Rutledge v. Griswald et al
ORDER. IT IS ORDERED that 16 the defendants' motion to dismiss is GRANTED. If Rutledge can cure the jurisdictional defects in her complaint, she can file an amended complaint by 5/15/2017. If she fails to do so, this case will be closed. In t he alternative, Rutledge may attempt to pursue her claims in state court. IT IS FURTHER ORDERED that 22 Rutledge's motion for summary judgment is DENIED. Signed by Judge Andrew P. Gordon on 5/1/17. (Copies have been distributed pursuant to the NEF - MR)
UNITED STATES DISTRICT COURT
DISTRICT OF NEVADA
DWIQUITA LANETTE RUTLEDGE,
ERICA COTY GRISWALD, et al.,
Case No. 2:15-cv-02175-APG-GWF
ORDER GRANTING MOTION TO
(ECF No. 16)
ORDER DENYING PLAINTIFF’S
MOTION FOR SUMMARY JUDGMENT
(ECF No. 22)
Plaintiff Dwiquita Rutledge brings claims for foster care abuse, assault, libel, and slander
arising from alleged misconduct by Clark County employees against Rutledge’s natural children.
The defendants move to dismiss the case for lack of subject matter jurisdiction. Because the
complaint presents no federal question and Rutledge fails to assert diversity jurisdiction, I lack
jurisdiction over the matter and therefore grant the defendants’ motions to dismiss.
United States district courts are courts of limited jurisdiction. Kokkonen v. Guardian Life
Ins. Co. of Am., 511 U.S. 375, 377 (1994). The Court has original jurisdiction over cases
“arising under the Constitution, treaties or laws of the United States” (called “federal question
jurisdiction”), or when the amount in controversy exceeds the sum of $75,000 and the citizenship
of each plaintiff is different from that of each defendant (called “diversity jurisdiction”). 28
U.S.C. § 1331; 28 U.S.C. § 1332(a); see also Caterpillar Inc. v. Lewis, 519 U.S. 61, 68 (1996)
(“complete diversity of citizenship” is required). The party asserting that this Court has
jurisdiction bears the burden of establishing it. See Kokkonen, 511 U.S. at 377.
Rutledge asserts claims for foster care abuse, assault, libel, and slander. These claims do
not arise under the Constitution, laws, or treaties of the United States. Because a federal
question is not presented on the face of Rutledge’s complaint I cannot exercise federal question
jurisdiction. See Caterpillar Inc. v. Williams, 482 U.S. 386, 392 (1987). Rutledge did not assert
in her complaint that diversity jurisdiction exists, nor did she do so in her motion for summary
judgment. ECF No. 22.1 She therefore has not met her burden of establishing that subject matter
jurisdiction exists in this Court, so I must dismiss her complaint.

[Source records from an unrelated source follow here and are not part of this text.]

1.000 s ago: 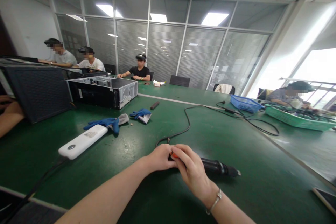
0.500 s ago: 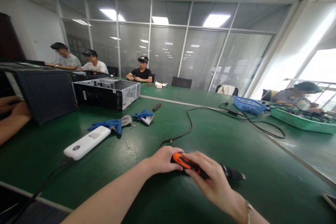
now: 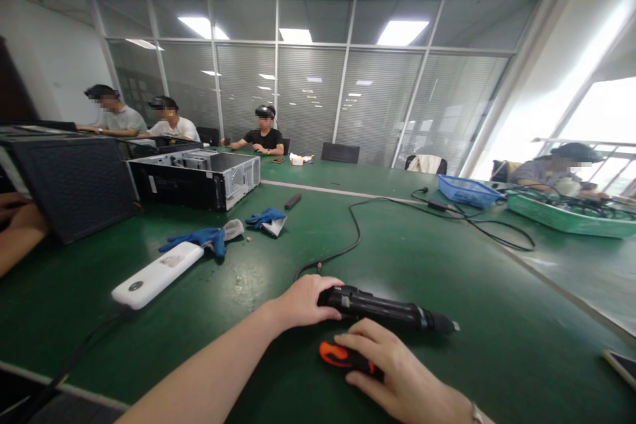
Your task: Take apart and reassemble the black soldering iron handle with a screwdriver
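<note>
A black electric screwdriver (image 3: 382,308) lies on the green table, its bit end pointing right. My left hand (image 3: 304,299) is closed around its rear end, where a black cord (image 3: 338,253) leads away across the table. Just nearer to me, my right hand (image 3: 392,358) has its fingers closed on an orange-and-black screwdriver handle (image 3: 342,356). The rest of that screwdriver is hidden under the palm. The two tools lie apart, with a narrow strip of table between them.
A white power strip (image 3: 158,275) and blue gloves (image 3: 201,238) are at left. Behind them stand an open computer case (image 3: 189,182) and a dark case (image 3: 79,185) with another person's hands. Blue (image 3: 467,192) and green (image 3: 566,215) baskets sit right. Several people sit around the table.
My right hand has moved towards me with the orange-and-black screwdriver, away from the electric screwdriver, which now shows along its length. My left hand keeps hold of the rear end.
</note>
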`<state>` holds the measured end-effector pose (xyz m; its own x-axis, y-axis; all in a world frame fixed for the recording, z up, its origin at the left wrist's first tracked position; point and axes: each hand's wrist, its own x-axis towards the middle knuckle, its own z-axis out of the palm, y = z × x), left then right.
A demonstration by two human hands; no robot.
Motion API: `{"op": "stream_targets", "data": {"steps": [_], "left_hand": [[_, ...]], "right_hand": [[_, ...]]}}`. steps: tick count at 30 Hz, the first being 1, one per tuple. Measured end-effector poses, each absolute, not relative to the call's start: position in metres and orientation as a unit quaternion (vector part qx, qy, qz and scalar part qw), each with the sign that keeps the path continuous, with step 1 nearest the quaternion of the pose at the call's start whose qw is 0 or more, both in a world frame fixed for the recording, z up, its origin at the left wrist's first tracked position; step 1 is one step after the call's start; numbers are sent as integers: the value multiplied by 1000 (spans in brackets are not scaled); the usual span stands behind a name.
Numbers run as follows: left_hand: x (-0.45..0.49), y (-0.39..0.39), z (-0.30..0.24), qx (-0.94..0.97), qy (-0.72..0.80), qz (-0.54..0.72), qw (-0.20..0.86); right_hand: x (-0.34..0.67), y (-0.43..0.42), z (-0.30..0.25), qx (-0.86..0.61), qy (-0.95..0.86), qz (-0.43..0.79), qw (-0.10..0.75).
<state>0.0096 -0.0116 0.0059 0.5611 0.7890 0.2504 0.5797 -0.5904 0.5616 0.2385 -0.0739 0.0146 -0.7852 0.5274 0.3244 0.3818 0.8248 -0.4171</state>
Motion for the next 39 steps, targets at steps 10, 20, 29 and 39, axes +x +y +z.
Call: {"op": "stream_targets", "data": {"steps": [10, 20, 29, 39], "left_hand": [[9, -15, 11, 860, 401, 232, 213], [10, -17, 13, 860, 410, 223, 207], [5, -16, 12, 844, 398, 322, 164], [3, -13, 7, 864, 383, 300, 132]], "right_hand": [[318, -8, 14, -378, -881, 54, 280], [333, -9, 1, -433, -875, 128, 175], [345, 5, -7, -491, -847, 67, 191], [508, 73, -46, -803, -565, -54, 182]]}}
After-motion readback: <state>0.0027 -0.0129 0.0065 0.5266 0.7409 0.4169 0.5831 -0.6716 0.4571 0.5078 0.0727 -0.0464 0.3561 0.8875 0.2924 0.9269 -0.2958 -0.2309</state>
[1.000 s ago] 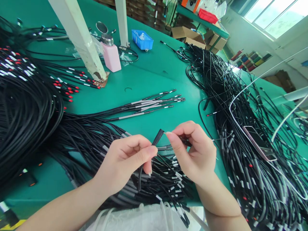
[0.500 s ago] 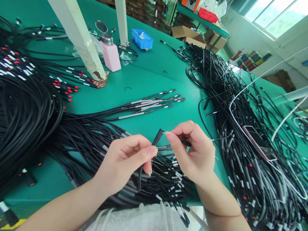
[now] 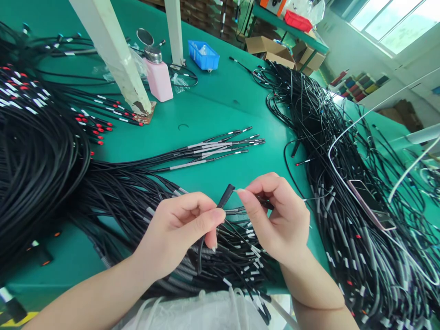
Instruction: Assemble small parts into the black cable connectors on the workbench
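Observation:
My left hand (image 3: 178, 231) pinches a short black sleeve (image 3: 225, 197) that sticks up between thumb and forefinger. My right hand (image 3: 278, 217) is closed in a pinch on a thin black wire (image 3: 266, 201), its fingertips right at the sleeve's open end. Both hands hover over a heap of black cables with grey braided sections and white markers (image 3: 220, 256) at the near edge of the green table (image 3: 213, 105). A small row of finished-looking cables (image 3: 213, 151) lies just beyond the hands.
A thick coil of black cables with red tips (image 3: 37, 137) fills the left side. Another tangle of black cables (image 3: 343, 183) covers the right, with a phone (image 3: 369, 204) on it. A pink dispenser bottle (image 3: 158, 78), white post (image 3: 115, 55) and blue tray (image 3: 203, 56) stand farther back.

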`<state>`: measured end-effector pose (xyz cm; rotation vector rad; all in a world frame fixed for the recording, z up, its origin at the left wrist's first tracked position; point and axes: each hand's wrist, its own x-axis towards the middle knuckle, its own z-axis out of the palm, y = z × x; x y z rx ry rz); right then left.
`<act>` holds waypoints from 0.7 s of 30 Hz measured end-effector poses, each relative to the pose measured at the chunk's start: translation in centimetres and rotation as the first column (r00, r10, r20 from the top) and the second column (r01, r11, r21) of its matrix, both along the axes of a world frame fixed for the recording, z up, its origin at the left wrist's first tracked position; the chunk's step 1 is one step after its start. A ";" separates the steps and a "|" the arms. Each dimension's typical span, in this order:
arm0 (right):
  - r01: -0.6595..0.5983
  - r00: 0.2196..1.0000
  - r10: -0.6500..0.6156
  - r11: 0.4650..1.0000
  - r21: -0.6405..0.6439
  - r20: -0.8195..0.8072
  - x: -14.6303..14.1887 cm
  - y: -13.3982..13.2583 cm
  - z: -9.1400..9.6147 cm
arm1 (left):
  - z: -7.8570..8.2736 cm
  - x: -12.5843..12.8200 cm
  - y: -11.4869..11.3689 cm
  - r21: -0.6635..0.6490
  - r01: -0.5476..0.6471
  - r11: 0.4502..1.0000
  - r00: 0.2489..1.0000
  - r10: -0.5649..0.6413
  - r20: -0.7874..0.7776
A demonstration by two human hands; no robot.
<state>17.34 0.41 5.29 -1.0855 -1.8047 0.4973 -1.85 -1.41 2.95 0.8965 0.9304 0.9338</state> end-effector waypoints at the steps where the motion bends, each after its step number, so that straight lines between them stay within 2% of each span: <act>1: 0.003 1.000 -0.003 1.000 0.006 0.003 0.0 0.0 0.0 | 0.0 0.0 0.0 0.001 0.000 1.000 1.000 0.000 0.002; 7: -0.025 1.000 0.026 0.999 -0.020 0.017 0.0 0.0 -0.1 | -0.3 0.0 0.0 0.003 0.006 1.000 1.000 -0.006 0.004; 21: -0.004 1.000 0.004 1.000 -0.021 -0.009 -0.1 -0.1 -0.2 | -0.2 0.0 -0.1 -0.009 0.007 1.000 1.000 -0.007 0.001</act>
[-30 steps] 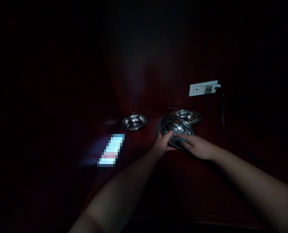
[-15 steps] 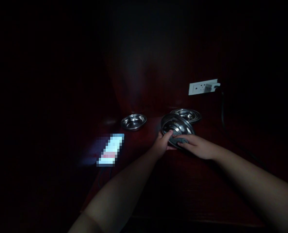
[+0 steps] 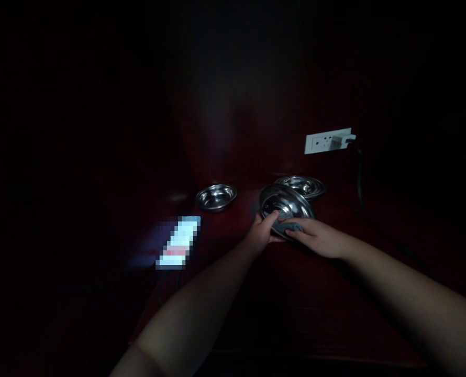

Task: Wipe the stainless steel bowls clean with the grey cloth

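The scene is very dark. My left hand [image 3: 262, 233] grips the near rim of a shiny steel plate [image 3: 291, 201], holding it tilted towards me, thumb on its inner face. My right hand [image 3: 317, 236] presses a small grey pad or cloth [image 3: 288, 226] against the plate's lower inside, fingers closed on it. Just behind this plate a second steel dish [image 3: 300, 186] lies flat on the dark reddish wooden table [image 3: 296, 293]. A third steel bowl [image 3: 216, 196] sits further left.
A lit phone screen [image 3: 178, 242] lies on the table at the left. On the wall behind, a white socket strip [image 3: 327, 140] has a plug in it, with a dark cable [image 3: 359, 178] hanging down at the right.
My right hand with the grey pad has shifted slightly over the plate's inner face. The plate and my left hand have barely moved.
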`<state>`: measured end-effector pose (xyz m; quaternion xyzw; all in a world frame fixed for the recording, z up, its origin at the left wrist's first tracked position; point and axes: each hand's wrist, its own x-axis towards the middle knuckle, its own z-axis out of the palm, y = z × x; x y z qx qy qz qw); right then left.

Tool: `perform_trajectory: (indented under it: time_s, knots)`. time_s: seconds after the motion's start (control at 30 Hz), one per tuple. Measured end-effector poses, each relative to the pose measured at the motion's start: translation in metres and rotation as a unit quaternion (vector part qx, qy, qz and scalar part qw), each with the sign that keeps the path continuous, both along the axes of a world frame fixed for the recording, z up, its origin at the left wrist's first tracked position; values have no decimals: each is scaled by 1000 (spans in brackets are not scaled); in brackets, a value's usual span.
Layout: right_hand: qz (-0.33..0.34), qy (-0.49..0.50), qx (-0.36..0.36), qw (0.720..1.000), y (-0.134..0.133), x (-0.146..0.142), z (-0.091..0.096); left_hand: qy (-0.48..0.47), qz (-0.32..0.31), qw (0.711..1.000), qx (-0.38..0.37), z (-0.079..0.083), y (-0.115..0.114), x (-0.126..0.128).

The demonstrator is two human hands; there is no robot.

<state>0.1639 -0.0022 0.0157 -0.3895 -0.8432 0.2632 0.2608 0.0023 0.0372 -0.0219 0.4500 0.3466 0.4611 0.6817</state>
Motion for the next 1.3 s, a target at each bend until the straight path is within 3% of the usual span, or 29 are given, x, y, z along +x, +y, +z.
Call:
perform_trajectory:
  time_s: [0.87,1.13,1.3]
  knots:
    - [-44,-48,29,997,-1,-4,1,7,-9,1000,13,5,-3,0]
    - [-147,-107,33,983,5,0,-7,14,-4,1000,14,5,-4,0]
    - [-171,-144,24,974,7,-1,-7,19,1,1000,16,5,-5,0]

IT IS THEREFORE ORDERED that the defendants’ motion to dismiss (ECF No. 16) is
GRANTED. If Rutledge can cure the jurisdictional defects in her complaint, she can file an
amended complaint by May 15, 2017. If she fails to do so, this case will be closed. In the
alternative, Rutledge may attempt to pursue her claims in state court.
IT IS FURTHER ORDERED that Rutledge’s motion for summary judgment (ECF No.
22) is DENIED.
DATED this 1st day of May, 2017.
ANDREW P. GORDON
UNITED STATES DISTRICT JUDGE
Rutledge did not file a response to the motion to dismiss.